Given information:
##########
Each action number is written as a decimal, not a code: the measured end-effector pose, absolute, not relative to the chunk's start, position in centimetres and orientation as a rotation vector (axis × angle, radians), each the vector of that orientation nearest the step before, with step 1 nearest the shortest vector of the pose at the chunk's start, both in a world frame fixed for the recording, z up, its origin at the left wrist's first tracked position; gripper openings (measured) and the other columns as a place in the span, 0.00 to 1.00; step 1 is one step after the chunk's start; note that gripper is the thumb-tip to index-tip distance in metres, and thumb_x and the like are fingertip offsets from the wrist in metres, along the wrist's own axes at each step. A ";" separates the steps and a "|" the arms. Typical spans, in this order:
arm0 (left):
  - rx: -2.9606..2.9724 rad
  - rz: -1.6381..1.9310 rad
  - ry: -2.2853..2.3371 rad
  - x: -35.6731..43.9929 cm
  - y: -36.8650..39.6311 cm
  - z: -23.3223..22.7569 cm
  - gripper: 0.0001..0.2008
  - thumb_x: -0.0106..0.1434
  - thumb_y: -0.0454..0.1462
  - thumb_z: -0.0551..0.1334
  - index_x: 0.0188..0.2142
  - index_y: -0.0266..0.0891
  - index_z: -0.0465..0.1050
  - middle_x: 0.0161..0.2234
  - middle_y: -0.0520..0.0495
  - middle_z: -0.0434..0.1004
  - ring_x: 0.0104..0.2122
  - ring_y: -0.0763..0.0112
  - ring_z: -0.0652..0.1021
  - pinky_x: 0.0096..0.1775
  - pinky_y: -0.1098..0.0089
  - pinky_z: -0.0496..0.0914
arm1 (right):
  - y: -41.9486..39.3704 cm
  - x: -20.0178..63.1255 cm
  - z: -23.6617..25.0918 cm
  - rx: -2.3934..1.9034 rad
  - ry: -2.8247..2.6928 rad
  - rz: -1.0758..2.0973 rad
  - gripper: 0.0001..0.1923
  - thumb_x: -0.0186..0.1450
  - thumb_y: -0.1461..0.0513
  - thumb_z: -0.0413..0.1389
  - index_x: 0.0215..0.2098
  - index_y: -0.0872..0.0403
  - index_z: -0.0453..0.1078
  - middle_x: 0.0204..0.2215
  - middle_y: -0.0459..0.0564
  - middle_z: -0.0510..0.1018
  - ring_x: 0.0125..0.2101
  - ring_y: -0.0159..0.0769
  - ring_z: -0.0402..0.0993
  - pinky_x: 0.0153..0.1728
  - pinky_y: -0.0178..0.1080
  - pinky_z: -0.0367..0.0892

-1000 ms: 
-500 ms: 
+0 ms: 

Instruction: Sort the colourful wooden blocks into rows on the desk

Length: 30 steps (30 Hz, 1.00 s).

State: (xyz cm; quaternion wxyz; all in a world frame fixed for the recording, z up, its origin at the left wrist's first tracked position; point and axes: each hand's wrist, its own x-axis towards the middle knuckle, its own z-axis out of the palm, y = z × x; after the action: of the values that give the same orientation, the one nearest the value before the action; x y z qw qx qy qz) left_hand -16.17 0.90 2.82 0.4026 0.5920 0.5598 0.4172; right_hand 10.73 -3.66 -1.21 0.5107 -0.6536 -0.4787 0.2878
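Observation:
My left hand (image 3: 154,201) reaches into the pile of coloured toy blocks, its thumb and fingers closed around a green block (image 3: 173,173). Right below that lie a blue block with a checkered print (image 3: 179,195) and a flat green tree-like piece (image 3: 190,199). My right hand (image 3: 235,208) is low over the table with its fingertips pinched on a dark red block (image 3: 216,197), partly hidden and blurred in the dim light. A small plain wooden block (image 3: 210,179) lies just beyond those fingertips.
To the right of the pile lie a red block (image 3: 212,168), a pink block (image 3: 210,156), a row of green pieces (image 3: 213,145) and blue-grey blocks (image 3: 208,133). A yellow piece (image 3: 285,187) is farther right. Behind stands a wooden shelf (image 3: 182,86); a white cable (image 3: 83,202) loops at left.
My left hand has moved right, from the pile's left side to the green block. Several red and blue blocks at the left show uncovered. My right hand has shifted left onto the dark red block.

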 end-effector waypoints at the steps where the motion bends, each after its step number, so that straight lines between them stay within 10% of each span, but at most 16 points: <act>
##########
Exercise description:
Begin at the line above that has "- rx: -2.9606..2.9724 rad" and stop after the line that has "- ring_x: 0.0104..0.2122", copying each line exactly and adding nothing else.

Answer to this exercise:
  - rx: -2.9606..2.9724 rad
  - rz: -1.6381..1.9310 rad
  - ry: -2.2853..2.3371 rad
  - x: -35.6731..43.9929 cm
  - y: -36.8650..39.6311 cm
  - z: -23.3223..22.7569 cm
  - gripper: 0.0001..0.2008
  - thumb_x: -0.0106..0.1434
  - thumb_y: -0.0454..0.1462
  - thumb_z: -0.0551..0.1334
  - index_x: 0.0188..0.2142
  - index_y: -0.0266..0.0891
  - index_z: -0.0465..0.1050
  - middle_x: 0.0161..0.2234
  - middle_y: -0.0520..0.0495
  - middle_z: -0.0434..0.1004
  - ring_x: 0.0104..0.2122

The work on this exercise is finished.